Managing summer apple scab epidemics using leaf scab incidence threshold values for fungicide sprays
Carisse, O., Jobin, T. (2012). Managing summer apple scab epidemics using leaf scab incidence threshold values for fungicide sprays, 35 36-40. http://dx.doi.org/10.1016/j.cropro.2011.12.014
In several apple production areas, most fungicide sprays applied to orchards target apple scab management. Recently, action thresholds were established to aid in decision making as to whether fungicide sprays are required to manage summer scab. To facilitate grower adoption of these thresholds, a sequential sampling for classification procedure (SSCP) was developed. The SSCP with an action threshold of 0.5% foliar scab was evaluated from 2005 to 2008 in seven commercial orchards as a tool to time fungicide sprays. At each site, at the end of the primary infection period, the orchard was divided into two sections: in one, summer scab was managed using the grower's standard practices and in the other, summer scab was managed based on scan incidence.
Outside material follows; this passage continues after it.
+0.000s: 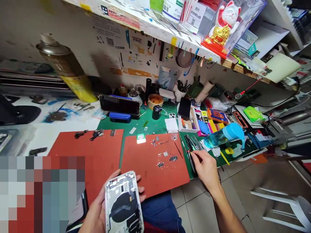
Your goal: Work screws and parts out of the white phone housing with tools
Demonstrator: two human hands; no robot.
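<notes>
My left hand [98, 207] holds an opened white phone housing [123, 204] with its inside facing up, low in the view above my lap. My right hand [206, 168] reaches to the right edge of the green mat [145, 124], fingertips touching a bunch of thin tools [191, 145] such as tweezers and screwdrivers. Whether its fingers grip one of them is unclear. Between the hands lies a red work mat [150, 168] carrying several small screws and metal parts [167, 157].
A second red mat [97, 152] on the left carries dark flex parts. A phone [119, 105] stands on a blue stand at the back. A blue bottle [224, 136] lies on its side right of the tools. A spray can [65, 68], parts trays and shelves surround the bench.
</notes>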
Starting in mid-June, each orchard section managed based on scab incidence was classified using the SSCP as below or above the action threshold or as in the " no decision" zone. When an orchard section was classified as above the action threshold, a fixed-interval spray program was initiated and generally continued until harvest. When an orchard section was classified as below the action threshold, initiation of the fungicide spray program was postponed until the threshold was reached. When an orchard was in the " no decision" zone, sampling was repeated one or two weeks later depending on the frequency of rain events. Similar incidences of foliar scab of 0.27% and 0.22% and of fruit scab of 1.11% and 1.27% were observed in orchard sections managed based on scab incidence and standard grower's practices, respectively. However, fruit scab at harvest was above the economic threshold of 2.0% at three and six occasions in the sections managed using foliar scab incidence and using the growers' standard practices, respectively. For the four years of the study, an average of 6.4 and 9.1 fungicide sprays were used to control summer scab in the orchard sections managed based on scab incidence and in those managed according to the growers' standard practices, respectively. Considering that the same fungicide was used in all orchards, we concluded that the reduced number of fungicide sprays (30%) resulted from the elimination of sprays when scab incidence was below the action threshold of 0.5% leaves scabbed. © 2012.